## Task objective
Without including any pictures, copy every line below exactly.

[Opening Data to use section]

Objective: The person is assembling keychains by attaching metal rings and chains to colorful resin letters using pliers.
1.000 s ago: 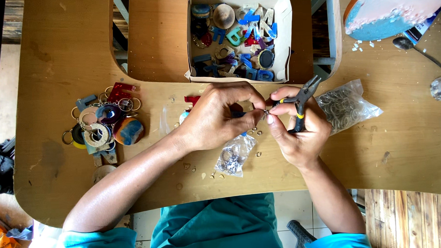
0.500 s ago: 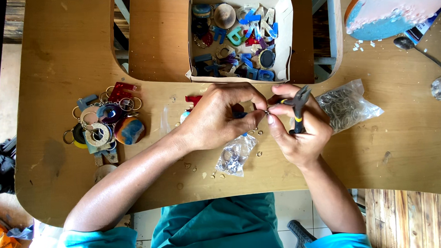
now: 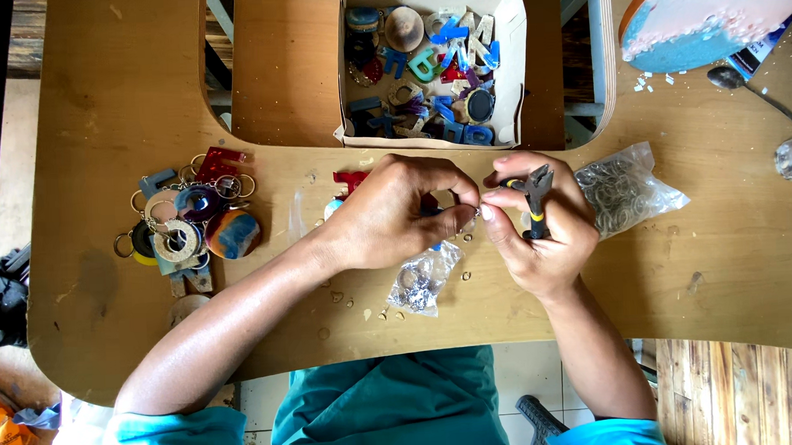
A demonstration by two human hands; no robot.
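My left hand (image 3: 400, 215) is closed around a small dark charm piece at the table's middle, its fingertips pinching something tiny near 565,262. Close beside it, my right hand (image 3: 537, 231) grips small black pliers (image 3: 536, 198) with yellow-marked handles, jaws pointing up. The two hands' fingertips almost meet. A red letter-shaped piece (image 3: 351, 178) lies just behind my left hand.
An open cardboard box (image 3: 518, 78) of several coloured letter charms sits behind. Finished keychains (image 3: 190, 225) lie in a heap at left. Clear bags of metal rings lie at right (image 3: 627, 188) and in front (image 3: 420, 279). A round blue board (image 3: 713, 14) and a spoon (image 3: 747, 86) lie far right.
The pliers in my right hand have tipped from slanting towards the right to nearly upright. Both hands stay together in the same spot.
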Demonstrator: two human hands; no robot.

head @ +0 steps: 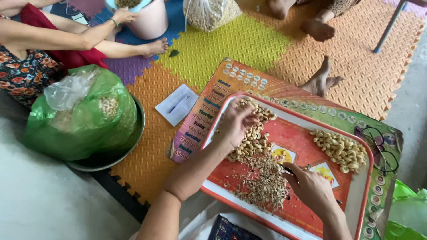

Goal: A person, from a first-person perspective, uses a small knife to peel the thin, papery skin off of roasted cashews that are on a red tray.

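Cashew nuts [253, 138] lie heaped at the tray's [362, 186] far-left corner, directly under the left hand [235, 123], whose fingers curl into them. The right hand [311, 186], nearer the shell scraps [262, 184], pinches a thin dark tool [289, 170].

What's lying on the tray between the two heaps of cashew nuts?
In the head view, bare red tray with a small printed picture separates the left cashew heap from the right cashew heap. No nuts bridge them; the husk scraps lie lower.
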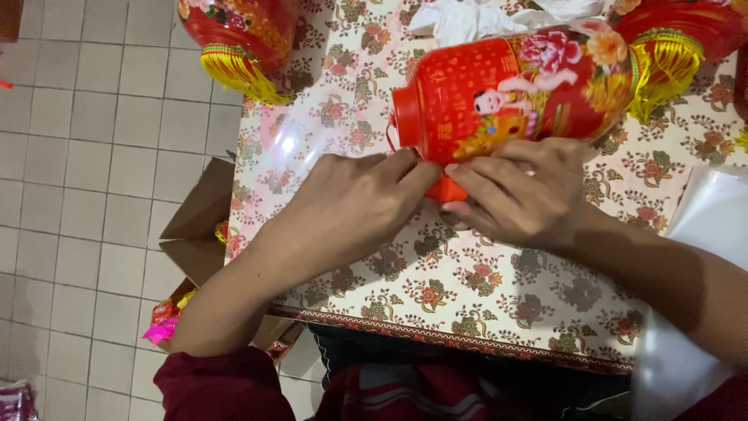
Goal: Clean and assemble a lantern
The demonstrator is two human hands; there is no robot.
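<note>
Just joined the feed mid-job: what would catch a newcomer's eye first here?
The big red lantern lying on its side at centre, printed with flowers. The left hand and right hand meet at its lower edge. A second lantern with a yellow fringe sits at the tablecloth's top-left corner.

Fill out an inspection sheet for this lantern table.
Surface: table under a floral cloth.
Job's things: red lantern lying on its side.
Clutter: two more tasselled lanterns, white plastic, clear sheet.
Grippers: left hand and right hand pinch the lantern's lower edge with their fingers.
Cables: nothing seen.
Surroundings: tiled floor, open cardboard box.
</note>
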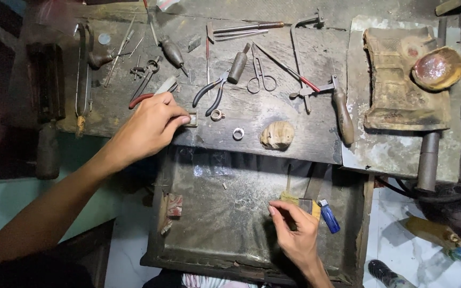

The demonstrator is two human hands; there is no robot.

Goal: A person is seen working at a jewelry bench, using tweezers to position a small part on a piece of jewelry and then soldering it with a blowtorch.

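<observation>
Right hand (294, 232) pinches something unclear over the metal tray (214, 234); left hand (153, 125) pinches a small square metal piece (191, 120).

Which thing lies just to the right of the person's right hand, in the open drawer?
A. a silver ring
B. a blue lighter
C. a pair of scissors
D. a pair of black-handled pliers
B: the blue lighter lies in the drawer beside the right hand, while the scissors, the ring and the pliers all rest up on the bench top.
</observation>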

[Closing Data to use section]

## Output
Objective: The person is assembling keychains by attaching metal rings and chains to colorful resin letters using pliers.
1.000 s ago: 
0.500 s ago: 
now: 
A demonstration by two human hands; no robot.
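My left hand (image 3: 400, 215) is closed around a small dark charm piece at the table's middle, its fingertips pinching something tiny near 565,262. Close beside it, my right hand (image 3: 537, 231) grips small black pliers (image 3: 536, 198) with yellow-marked handles, jaws pointing up. The two hands' fingertips almost meet. A red letter-shaped piece (image 3: 351, 178) lies just behind my left hand.
An open cardboard box (image 3: 518, 78) of several coloured letter charms sits behind. Finished keychains (image 3: 190, 225) lie in a heap at left. Clear bags of metal rings lie at right (image 3: 627, 188) and in front (image 3: 420, 279). A round blue board (image 3: 713, 14) and a spoon (image 3: 747, 86) lie far right.
The pliers in my right hand have tipped from slanting towards the right to nearly upright. Both hands stay together in the same spot.
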Demonstrator: two human hands; no robot.

head @ +0 steps: 

Goal: A person, from a first-person perspective, uses a small knife to peel the thin, papery skin off of roasted cashews that are on a red tray.

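Cashew nuts [253, 138] lie heaped at the tray's [362, 186] far-left corner, directly under the left hand [235, 123], whose fingers curl into them. The right hand [311, 186], nearer the shell scraps [262, 184], pinches a thin dark tool [289, 170].

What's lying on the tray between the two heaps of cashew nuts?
In the head view, bare red tray with a small printed picture separates the left cashew heap from the right cashew heap. No nuts bridge them; the husk scraps lie lower.
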Goal: Clean and assemble a lantern
The demonstrator is two human hands; there is no robot.
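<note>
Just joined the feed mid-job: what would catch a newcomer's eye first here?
The big red lantern lying on its side at centre, printed with flowers. The left hand and right hand meet at its lower edge. A second lantern with a yellow fringe sits at the tablecloth's top-left corner.

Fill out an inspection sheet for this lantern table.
Surface: table under a floral cloth.
Job's things: red lantern lying on its side.
Clutter: two more tasselled lanterns, white plastic, clear sheet.
Grippers: left hand and right hand pinch the lantern's lower edge with their fingers.
Cables: nothing seen.
Surroundings: tiled floor, open cardboard box.
</note>
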
The demonstrator is two human hands; there is no robot.

Goal: A person is seen working at a jewelry bench, using tweezers to position a small part on a piece of jewelry and then soldering it with a blowtorch.

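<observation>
Right hand (294, 232) pinches something unclear over the metal tray (214, 234); left hand (153, 125) pinches a small square metal piece (191, 120).

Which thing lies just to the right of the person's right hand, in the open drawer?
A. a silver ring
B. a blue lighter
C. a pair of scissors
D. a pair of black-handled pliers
B: the blue lighter lies in the drawer beside the right hand, while the scissors, the ring and the pliers all rest up on the bench top.
</observation>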

Work on this exercise is complete.